Aussi bien par les jardins d'agréments entourant les riches demeures de la renaissance que par les jardins monacaux; toutes ces plantations, réelles ou symboliques, depuis l'aube de notre civilisation, sont les ancêtres communs de nos vergers (viridaria) artisanaux de nos jardins botaniques et arboretums.
Epoque contemporaine
C'est en 1777, à la fin de l'ancien régime, que Bernard de Jussieu crée le jardin botanique de Versailles et en 1836 que son neveu Laurent, crée le jardin des plantes à Paris.
Puis, au cours du 19° siècle le jardin des plantes herbacées et l'arboretum vont diverger.
Il parut vite que certaines essences étrangères poussaient mieux et étaient d'un meilleur rapport que nos essences indigènes sous notre climat et sur nos sols.
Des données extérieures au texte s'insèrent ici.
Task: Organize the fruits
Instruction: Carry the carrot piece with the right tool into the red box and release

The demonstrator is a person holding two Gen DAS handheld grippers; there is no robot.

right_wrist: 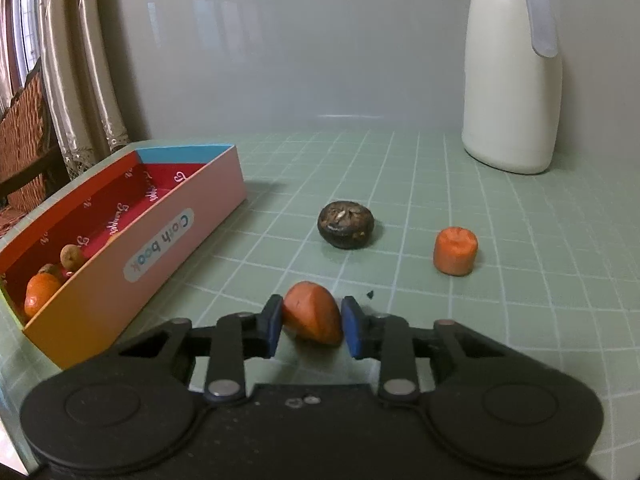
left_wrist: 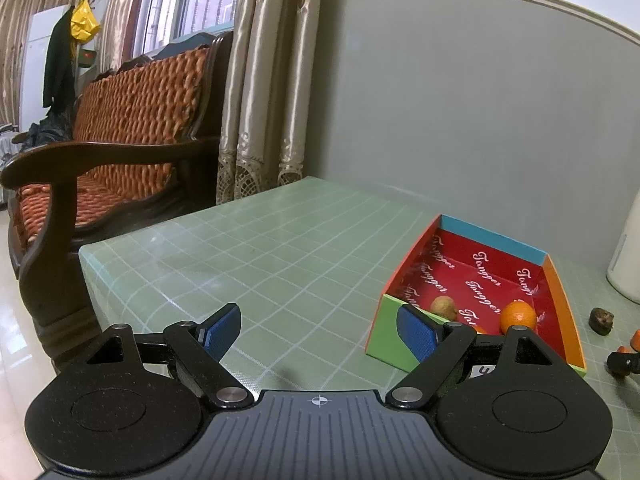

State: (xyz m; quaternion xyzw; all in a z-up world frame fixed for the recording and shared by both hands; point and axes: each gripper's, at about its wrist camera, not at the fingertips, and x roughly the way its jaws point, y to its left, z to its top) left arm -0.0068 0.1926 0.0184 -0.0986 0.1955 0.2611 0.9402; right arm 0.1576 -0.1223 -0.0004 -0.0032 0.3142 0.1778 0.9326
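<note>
My right gripper (right_wrist: 311, 322) is shut on an orange carrot piece (right_wrist: 314, 312), low over the green mat. A dark brown round fruit (right_wrist: 346, 225) and a second carrot chunk (right_wrist: 455, 251) lie on the mat beyond it. The colourful box (right_wrist: 160, 236) stands to the left and holds an orange (right_wrist: 40, 292) and small brown fruits (right_wrist: 72, 256). In the left wrist view my left gripper (left_wrist: 320, 330) is open and empty, left of the box (left_wrist: 390, 336). The orange (left_wrist: 518, 315) and a brown fruit (left_wrist: 444, 307) show inside. The dark fruit (left_wrist: 601, 321) lies right of the box.
A cream thermos jug (right_wrist: 512, 76) stands at the back right by the wall. A wooden sofa (left_wrist: 120, 152) with an orange cushion and curtains (left_wrist: 264, 80) are left of the table. The mat's left edge (left_wrist: 86, 256) drops off near the sofa.
</note>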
On entreprit des essais systématiques dans des zones en reboisement sur diverses espèces et variétés dans l'espèce. De fait on ne fit que d'accélérer le processus de diffusion des espèces et d'obtenir en un siècle ce qui exige des millénaires.
De ces arboretums ( le mot apparaît dans des écrits botaniques en 1862 et vers 1960 dans les dictionnaires usuels ) on tira des enseignements dont par exemple :
- • La réussite du Douglas près des côtes.
- • La sensibilité à la sécheresse d'espèces japonaises.
- • La réussite forestière ou ornementale en France d'essences comme le Calocèdre (Calocedrus decurrens), le pin des Balkans (Pinus peuce), l'Epicéa de Serbie (Picea omorika), le Noyer noir d'Amérique (Juglans nigra).
On sauva des espèces en voie de disparition comme :
- • Le Sapin de Sicile ( Abies nebrodensis ).
- • Le Pin d'Algérie ( Pinus nigra mauretanica ).